We all want better air quality, right? Well, I have good news for you. It is getting better.
This map from 2013 shows almost all of London outside the Central London Congestion Charge area with emissions within safe levels. Main trunk roads routes and major junctions, plus Heathrow, are the exceptions.
However, this map is seven years old and the situation has improved.
In the latest report on Air Quality from Aether UK, which dates from 2017, it was estimated that almost all the areas identified as having dangerous levels of pollution in a study in 2010, now had safe levels of air quality. TfL’s own figures show a steady fall in emissions of NOx and this is predicted to continue.
There are a number of reasons for this. European Union legislation has been requiring lower emissions from vehicles for more than two decades. The latest standards are deemed acceptable, even in the new Ultra Low Emission Zone in Central London. Heavier vehicles have also been subject to the “Low Emission Zone” – which covers almost all of London – since 2008. A Ken Livingstone policy; implemented by Boris Johnson.
Car use has also fallen dramatically, with journeys to work by car or motorcycle in London halving from almost 154m a year in 2000 to just over 70m a year in 2017. Cycling in the same period has almost quadrupled from 11m to 40m and public transport use has increased from 260m journeys to 330m.
So, are further measures justified?
This chart from the Aether UK report suggests not:
Already, it is estimated that fewer than 1% of Londoners are exposed to air quality above the safe level. This is attributed to earlier tightening of vehicle standards and modal shift away from cars, trends that are continuing.
Lastly, whilst it is an emotive issue – and whenever one of those poorly maintained vans drives past you with its exhaust belching sooty black smoke, a very visible and noxious one – the focus on vehicles is perhaps missing the point. Again, TfL’s own reports show that domestic and commercial gas heating is the source of almost one quarter of all NOx emissions and almost half of those in Central London. Interestingly, at the time of the consultation on expanding the ULEZ, the figures for all of London showed road transport responsible for 51% of all emissions. This suggests they have fallen by a quarter in the last seven years.
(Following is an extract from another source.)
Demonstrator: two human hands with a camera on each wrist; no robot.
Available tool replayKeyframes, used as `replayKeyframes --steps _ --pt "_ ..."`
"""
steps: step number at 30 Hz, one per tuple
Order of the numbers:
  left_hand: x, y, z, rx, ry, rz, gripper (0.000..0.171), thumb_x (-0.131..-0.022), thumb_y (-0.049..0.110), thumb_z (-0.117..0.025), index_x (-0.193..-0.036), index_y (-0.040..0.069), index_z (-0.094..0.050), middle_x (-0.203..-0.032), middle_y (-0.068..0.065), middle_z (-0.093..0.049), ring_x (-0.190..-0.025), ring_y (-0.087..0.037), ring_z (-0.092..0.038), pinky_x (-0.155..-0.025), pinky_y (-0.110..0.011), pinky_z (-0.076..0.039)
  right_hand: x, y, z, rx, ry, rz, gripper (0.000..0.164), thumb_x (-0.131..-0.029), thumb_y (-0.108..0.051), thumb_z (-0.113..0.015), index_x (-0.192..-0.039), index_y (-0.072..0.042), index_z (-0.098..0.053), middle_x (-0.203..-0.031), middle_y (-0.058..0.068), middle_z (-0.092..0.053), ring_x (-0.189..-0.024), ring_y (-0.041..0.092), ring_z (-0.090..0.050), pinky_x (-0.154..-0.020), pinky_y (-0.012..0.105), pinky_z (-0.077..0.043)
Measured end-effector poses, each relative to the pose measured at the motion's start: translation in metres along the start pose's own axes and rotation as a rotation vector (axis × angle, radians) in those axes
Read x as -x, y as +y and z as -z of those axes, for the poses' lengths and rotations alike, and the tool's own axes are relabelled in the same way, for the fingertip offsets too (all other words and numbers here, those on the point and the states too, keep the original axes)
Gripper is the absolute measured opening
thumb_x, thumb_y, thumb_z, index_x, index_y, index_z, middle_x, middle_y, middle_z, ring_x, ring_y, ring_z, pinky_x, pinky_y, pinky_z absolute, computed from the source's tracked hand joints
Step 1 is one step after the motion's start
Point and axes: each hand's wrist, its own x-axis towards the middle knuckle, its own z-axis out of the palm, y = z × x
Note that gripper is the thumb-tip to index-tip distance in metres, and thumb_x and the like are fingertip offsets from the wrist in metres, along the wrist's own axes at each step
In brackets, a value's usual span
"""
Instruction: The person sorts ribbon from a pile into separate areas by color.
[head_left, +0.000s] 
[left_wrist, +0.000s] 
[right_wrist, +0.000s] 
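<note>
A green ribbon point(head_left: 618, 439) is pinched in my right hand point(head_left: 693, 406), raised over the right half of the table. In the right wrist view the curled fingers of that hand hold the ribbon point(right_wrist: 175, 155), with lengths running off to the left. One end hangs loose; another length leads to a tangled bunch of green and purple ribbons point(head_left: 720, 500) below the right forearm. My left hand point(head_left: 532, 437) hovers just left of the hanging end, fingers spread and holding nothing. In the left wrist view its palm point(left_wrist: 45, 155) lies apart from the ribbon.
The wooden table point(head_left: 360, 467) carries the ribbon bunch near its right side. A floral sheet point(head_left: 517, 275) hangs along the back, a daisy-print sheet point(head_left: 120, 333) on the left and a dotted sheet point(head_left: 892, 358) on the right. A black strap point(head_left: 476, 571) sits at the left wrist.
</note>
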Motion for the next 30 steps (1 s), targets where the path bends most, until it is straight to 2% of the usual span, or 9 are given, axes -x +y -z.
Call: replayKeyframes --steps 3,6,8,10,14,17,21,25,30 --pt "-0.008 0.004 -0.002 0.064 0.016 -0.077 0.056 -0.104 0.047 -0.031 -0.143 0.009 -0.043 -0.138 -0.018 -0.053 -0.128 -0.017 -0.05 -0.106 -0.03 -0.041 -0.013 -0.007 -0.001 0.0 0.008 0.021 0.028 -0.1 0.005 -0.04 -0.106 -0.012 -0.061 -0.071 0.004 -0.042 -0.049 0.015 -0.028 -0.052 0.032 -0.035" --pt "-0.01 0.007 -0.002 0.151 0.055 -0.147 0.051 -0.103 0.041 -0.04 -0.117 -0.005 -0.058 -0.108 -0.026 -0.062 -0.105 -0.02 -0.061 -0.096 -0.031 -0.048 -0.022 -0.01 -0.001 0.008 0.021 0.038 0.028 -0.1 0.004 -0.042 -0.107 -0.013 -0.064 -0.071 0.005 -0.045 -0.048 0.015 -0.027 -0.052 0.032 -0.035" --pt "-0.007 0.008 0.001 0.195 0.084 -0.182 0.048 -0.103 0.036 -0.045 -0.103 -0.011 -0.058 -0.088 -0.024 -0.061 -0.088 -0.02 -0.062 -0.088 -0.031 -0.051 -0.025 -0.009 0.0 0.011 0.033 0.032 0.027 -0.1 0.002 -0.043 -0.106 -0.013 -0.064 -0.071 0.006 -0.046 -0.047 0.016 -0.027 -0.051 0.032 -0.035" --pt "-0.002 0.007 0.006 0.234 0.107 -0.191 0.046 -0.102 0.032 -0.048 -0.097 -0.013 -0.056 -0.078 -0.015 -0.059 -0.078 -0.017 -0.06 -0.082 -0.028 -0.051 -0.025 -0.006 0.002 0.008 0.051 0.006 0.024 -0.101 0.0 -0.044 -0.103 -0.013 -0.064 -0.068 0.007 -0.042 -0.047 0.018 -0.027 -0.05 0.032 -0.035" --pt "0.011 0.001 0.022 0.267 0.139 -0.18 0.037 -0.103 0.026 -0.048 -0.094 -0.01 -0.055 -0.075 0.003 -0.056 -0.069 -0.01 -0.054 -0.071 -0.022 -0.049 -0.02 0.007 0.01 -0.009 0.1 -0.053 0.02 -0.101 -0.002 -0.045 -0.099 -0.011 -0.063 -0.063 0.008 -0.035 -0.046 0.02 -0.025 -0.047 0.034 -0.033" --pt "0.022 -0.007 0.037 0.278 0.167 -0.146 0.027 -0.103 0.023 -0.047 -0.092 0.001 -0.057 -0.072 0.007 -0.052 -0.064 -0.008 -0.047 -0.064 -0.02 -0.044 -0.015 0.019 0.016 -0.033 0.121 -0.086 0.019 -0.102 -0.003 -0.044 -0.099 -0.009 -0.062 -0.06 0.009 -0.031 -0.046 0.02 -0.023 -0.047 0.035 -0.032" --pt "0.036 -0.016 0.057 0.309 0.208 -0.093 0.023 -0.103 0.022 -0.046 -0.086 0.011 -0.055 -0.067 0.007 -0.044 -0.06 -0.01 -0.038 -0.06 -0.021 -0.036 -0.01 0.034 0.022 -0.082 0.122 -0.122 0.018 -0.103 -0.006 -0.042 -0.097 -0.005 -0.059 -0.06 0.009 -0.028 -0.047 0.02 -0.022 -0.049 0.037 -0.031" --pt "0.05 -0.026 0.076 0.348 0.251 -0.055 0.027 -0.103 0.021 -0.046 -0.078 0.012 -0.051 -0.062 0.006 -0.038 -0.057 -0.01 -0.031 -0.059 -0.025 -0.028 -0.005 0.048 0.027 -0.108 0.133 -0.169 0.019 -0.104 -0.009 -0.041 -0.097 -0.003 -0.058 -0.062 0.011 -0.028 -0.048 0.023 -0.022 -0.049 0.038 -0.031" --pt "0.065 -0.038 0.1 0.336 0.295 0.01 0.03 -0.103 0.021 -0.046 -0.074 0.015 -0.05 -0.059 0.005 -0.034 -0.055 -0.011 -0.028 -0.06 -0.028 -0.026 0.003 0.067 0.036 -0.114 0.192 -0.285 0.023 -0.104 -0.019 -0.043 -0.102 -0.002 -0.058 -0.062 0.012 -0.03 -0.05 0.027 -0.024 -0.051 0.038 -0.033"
When it comes to particulate emissions the story is similar. Tightening standards have cut PM10 particulate emission from vehicles by almost 95% and PM2.5 emissions have fallen by 75%. It is also unlikely that the ULEZ will cut particulate emissions very much anyway, as the majority of particulates come from brake and tyre wear and the “re-suspension” of those particles. Switching to electric vehicles isn’t going to help with that as they still need to steer and stop.
This rather makes the very marginal benefit of extending the central London ULEZ out to the A406/A205 boundary appear to be a vindictive measure, not one driven by evidence. There is a very marginal early benefit, coming from an assumption that it will bring forward decisions to change vehicles, but by 2030, emissions are predicted to be at exactly the same level with or without the scheme.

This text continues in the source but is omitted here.